È questa libertà d’alta quota che ha conquistato Giovanni. Libertà non dal lavoro e dai suoi ritmi, che anzi vanno seguiti con energia e rigore. E di certo non libertà dallo “stratempo”, dalle nevicate sorprendenti e improvvise, dai periodi di pioggia. Quando tutto attorno è umidità, fango, animali spaventati. Semmai, la libertà data dalla natura incontrastata, la libertà come spazio fisico e personale, come completa autonomia nel gestire il proprio mestiere.

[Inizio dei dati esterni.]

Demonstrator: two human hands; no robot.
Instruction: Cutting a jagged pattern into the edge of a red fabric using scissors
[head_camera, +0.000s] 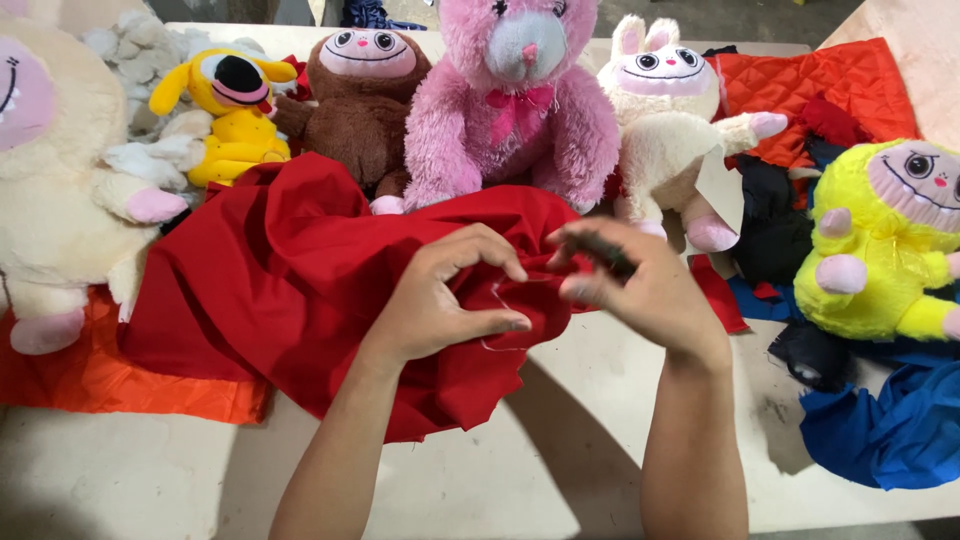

Libertà che fa il paio con i ricordi più belli: “La cantina bella piena, le visite degli amici, il pomeriggio quando ti fermi un attimo all’aperto a tirare il fiato, e dopo la fatica trovi davvero una gran tranquillità”.
Difficile dirlo, a parole
Una sensazione che gli resta dentro anche d’inverno: “A volte magari una luce, un odore, una veduta mi fanno venire in mente l’alpe. Ci penso sempre. Non vedo l’ora di risalire. E quando scendo, a fine stagione, mi trovo sempre la scusa di qualche lavoretto per poterci ritornare”. In questo, Giovanni non crede che lo spirito sia cambiato rispetto ai suoi predecessori. Ce lo conferma involontariamente, con parole che abbiamo sentito spesso anche dai “vecchi”: “Quando arriva primavera non c’è niente da fare, inizi subito a guardare in su”.
Un istinto, lo stesso che guida il suo lavoro. Perché la ricchezza dei pascoli, la varietà della flora, l’aria d’altura non bastano a fare un formaggio eccezionale. La mano del casaro fa la sua parte. Ma come? Giovanni esita un attimo, a frenarlo dev’essere lo scrupolo di passare per uno che vuole dare lezioni. Ma insistiamo, e un po’ si sbottona: “Come vanno le cose con gli animali, col latte, con la cagliata: tutto questo impari a sentirlo con l’esperienza; un buon formaggio lo senti prima che diventi formaggio. Lo senti con le mani e col naso. Come ci si arriva, a parole, non te lo so spiegare”.